The deeper point to which I was referring was that if we are to tell Arabs across the region to reject extremism, rockets, bombs and massacres that are deliberately aimed at killing defenceless civilians, we must also do more to support the moderate, democratic, pluralist leaders, such as Mahmoud Abbas, who have painstakingly pursued the diplomatic path towards peace and self-determination. In answer to Robert Jenrick, if the only practical outcome of passing the motion is to strengthen the hand of Mahmoud Abbas against extremism and intransigence, however imperceptibly, we should do it. If we can tell the Iraqi Government of Nouri al-Maliki that it is not enough to be elected—even to be elected and face an existential threat—but that Governments must also be inclusive and demonstrate a commitment to peace, we have to deliver the same message, loud and clear, to the Government of Binyamin Netanyahu.
To those who suggest that it is wrong to recognise a new state whose borders have not been finally determined, I say that this House did exactly that in 1950. In case Members have any doubt, I refer them to column 1138 of Hansard on
“His Majesty’s Government have also decided to accord de jure recognition to the State of Israel, subject to explanations on two points…First, that His Majesty’s Government are unable to recognise the sovereignty of Israel over that part of Jerusalem which she occupies, though, pending a final determination of the status of the area, they recognise that Israel exercises de facto authority in it. Secondly, that His Majesty’s Government cannot regard the present boundaries between Israel, and Egypt, Jordan, Syria and the Lebanon as constituting the definitive frontiers of Israel, as these boundaries were laid down in the Armistice Agreements concluded severally between Israel and each of these States, and are subject to any modifications which may be agreed upon under the terms of those Agreements, or of any final settlements which may replace them.”—[Hansard, 27 April 1950; Vol. 474, c. 1138-1139.]
We have been waiting for those final settlements—indeed, the middle east has been waiting for those final settlements—for 60 years and more. We have seen occupations by Jordan and then by Israel. We have seen wars and uprisings, but the Palestinian territories are closer in practice to statehood now than they have been at any other time in that entire period.

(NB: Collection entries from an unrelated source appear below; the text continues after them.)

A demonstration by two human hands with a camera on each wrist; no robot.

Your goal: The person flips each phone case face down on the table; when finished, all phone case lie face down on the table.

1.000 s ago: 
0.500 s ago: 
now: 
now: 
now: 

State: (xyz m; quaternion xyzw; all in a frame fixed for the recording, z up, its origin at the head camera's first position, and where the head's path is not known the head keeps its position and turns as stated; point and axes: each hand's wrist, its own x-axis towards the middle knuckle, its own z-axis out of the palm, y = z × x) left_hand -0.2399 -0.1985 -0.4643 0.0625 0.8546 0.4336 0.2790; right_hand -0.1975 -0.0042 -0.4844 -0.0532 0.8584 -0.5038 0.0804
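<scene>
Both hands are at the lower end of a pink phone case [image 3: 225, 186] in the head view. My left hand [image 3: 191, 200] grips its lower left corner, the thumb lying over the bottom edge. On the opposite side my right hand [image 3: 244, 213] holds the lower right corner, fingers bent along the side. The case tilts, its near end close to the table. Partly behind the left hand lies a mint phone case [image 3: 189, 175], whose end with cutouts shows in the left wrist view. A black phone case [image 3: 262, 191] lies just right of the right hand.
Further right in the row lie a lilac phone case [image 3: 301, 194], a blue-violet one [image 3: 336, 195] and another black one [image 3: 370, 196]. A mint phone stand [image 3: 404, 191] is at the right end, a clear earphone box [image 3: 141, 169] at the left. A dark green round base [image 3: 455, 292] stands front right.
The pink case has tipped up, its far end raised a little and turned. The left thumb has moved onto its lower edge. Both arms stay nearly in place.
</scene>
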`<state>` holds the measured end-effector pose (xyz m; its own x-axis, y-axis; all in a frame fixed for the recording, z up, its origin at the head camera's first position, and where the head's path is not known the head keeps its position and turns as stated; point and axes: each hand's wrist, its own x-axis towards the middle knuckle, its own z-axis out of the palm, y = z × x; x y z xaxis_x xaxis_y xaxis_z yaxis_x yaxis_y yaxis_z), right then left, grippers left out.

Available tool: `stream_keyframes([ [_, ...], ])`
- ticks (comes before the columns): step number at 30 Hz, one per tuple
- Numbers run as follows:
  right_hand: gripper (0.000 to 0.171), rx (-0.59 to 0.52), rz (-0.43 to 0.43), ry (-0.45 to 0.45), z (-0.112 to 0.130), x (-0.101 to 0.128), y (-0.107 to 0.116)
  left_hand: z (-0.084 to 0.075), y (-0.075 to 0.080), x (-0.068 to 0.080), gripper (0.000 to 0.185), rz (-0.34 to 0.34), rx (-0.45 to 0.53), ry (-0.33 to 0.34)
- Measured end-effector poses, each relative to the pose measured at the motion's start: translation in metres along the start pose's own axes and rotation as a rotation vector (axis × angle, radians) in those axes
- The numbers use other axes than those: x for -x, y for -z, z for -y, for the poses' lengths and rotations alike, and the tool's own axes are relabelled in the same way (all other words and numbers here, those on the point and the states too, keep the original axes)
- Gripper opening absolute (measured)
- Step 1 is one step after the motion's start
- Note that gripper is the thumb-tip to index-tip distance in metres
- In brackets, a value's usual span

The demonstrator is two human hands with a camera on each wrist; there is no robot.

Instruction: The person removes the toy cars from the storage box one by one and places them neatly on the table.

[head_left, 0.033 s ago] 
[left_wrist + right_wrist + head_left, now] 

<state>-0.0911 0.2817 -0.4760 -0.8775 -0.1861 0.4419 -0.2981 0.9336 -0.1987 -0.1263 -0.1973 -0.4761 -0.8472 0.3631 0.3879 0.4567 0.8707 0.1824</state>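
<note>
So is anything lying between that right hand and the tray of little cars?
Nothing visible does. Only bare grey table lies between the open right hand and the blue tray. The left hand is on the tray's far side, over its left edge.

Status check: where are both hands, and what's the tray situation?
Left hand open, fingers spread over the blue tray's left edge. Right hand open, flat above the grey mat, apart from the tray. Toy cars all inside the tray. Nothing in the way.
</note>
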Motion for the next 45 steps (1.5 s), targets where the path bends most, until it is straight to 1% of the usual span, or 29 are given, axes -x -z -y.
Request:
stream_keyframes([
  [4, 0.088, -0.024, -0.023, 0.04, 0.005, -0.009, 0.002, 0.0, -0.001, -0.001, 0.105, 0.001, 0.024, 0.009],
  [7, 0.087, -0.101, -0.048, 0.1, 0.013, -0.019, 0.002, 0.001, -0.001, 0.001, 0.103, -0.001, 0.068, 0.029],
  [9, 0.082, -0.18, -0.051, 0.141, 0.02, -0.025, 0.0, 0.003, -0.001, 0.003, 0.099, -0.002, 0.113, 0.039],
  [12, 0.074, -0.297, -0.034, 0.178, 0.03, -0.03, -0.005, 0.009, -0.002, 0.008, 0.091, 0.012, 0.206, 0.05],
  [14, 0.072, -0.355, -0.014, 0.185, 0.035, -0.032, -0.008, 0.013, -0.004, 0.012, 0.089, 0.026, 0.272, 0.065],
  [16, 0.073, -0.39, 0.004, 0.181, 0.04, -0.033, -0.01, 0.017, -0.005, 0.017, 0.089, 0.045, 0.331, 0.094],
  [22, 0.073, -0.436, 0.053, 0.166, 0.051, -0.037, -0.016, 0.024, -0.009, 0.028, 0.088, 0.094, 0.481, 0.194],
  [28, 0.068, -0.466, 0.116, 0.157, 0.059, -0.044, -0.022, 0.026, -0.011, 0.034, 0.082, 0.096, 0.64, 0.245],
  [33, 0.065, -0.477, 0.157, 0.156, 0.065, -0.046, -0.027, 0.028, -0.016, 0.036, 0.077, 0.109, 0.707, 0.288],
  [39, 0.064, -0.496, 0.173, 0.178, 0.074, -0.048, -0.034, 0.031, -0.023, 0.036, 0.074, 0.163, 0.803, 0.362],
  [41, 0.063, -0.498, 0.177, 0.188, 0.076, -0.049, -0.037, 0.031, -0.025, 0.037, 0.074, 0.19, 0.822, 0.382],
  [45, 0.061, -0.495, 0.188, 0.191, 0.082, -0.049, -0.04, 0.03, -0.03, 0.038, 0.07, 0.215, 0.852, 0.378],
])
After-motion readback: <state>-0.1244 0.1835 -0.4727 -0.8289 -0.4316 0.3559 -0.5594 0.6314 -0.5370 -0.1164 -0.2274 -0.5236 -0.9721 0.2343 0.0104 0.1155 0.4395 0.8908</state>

If we are to reward the diplomatic path to peace, the time has come to recognise the state of Palestine, as we did the state of Israel all those years ago.
We should join the 350 Israelis who today wrote an open letter to my noble Friend Lord Alderdice—former Members of the Knesset, former Ministers, former Government officials, former winners of the Israel prize and the Nobel prize, a former Attorney-General, artists, playwrights and soldiers—who said:
“We, Israelis who worry and care for the well-being of the state of Israel, believe that the long-term existence and security of Israel depends on the long-term existence and security of a Palestinian state.”
We should support them and we should support the motion tonight.